- PROVIDED ENTRIES -
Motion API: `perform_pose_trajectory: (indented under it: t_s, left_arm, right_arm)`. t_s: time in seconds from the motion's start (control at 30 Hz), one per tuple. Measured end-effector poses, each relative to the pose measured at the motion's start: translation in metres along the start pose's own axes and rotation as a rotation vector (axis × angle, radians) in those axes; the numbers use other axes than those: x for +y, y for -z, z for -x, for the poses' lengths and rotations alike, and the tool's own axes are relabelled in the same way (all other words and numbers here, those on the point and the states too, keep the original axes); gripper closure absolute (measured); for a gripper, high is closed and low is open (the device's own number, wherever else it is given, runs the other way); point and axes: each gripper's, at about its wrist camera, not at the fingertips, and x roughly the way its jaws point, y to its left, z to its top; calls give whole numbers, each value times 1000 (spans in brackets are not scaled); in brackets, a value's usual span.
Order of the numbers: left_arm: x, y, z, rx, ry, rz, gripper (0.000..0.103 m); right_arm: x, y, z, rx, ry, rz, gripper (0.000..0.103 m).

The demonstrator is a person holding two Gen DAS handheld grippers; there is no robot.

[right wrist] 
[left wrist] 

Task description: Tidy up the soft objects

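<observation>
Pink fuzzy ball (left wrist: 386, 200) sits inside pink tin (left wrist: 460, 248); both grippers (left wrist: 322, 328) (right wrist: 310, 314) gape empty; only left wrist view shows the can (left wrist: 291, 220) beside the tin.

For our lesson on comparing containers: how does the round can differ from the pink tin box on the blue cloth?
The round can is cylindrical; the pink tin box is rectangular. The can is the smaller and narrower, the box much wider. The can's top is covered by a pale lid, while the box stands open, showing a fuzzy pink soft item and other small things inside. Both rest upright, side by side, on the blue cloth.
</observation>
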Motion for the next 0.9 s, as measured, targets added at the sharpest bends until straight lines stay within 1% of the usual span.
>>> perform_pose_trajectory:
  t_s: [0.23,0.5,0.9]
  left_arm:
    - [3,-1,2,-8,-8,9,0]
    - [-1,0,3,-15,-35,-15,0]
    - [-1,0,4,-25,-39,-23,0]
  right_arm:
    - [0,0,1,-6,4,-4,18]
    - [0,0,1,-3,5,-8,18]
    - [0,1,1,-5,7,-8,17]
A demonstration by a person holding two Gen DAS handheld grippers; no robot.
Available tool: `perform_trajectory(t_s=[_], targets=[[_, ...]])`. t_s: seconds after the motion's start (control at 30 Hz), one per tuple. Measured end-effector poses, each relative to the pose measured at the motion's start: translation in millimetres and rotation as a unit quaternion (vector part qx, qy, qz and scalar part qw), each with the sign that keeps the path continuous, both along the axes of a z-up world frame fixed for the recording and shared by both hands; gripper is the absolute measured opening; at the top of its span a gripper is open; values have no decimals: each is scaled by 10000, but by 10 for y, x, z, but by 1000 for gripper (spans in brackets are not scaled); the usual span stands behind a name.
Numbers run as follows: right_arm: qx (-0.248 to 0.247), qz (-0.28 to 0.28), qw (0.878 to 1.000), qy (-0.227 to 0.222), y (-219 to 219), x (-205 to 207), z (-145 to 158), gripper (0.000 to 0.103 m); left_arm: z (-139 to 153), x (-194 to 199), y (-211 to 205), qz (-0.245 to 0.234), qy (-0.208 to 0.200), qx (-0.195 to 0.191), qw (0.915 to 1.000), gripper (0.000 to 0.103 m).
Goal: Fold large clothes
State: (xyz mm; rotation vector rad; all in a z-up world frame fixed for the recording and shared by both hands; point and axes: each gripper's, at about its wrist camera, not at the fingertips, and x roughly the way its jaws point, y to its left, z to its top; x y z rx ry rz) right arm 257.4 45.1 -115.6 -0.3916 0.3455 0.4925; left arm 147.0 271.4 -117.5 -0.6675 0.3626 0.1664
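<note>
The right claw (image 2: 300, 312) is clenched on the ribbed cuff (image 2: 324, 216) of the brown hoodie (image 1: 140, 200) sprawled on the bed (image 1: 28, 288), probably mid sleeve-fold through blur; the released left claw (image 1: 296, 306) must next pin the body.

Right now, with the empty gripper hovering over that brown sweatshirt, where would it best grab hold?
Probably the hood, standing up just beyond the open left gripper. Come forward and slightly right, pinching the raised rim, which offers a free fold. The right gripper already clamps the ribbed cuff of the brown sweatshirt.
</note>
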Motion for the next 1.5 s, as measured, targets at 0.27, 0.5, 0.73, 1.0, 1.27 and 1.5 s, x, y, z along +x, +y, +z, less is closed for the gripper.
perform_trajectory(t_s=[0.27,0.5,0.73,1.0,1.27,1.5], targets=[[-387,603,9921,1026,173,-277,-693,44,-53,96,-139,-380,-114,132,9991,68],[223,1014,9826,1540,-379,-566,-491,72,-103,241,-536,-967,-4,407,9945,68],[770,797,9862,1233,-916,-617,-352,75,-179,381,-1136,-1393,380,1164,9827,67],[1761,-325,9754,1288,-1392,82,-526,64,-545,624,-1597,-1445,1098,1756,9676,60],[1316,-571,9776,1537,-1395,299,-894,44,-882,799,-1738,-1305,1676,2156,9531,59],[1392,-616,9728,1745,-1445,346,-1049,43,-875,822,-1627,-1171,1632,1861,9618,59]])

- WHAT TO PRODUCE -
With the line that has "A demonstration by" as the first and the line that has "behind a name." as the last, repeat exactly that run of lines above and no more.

- YOUR RESPONSE -
A demonstration by a person holding two Gen DAS handheld grippers; no robot.
Available tool: `perform_trajectory(t_s=[_], targets=[[_, ...]])`. t_s: seconds after the motion's start (control at 30 Hz), one per tuple. Measured end-effector poses, each relative to the pose measured at the motion's start: translation in millimetres and rotation as a unit quaternion (vector part qx, qy, qz and scalar part qw), each with the sign that keeps the path continuous, both along the axes of a z-up world frame fixed for the recording and shared by both hands; gripper is the absolute measured opening; at the top of its span a gripper is open; values have no decimals: each is scaled by 10000, but by 10 for y, x, z, but by 1000 for gripper (spans in brackets are not scaled); the usual span stands behind a name.

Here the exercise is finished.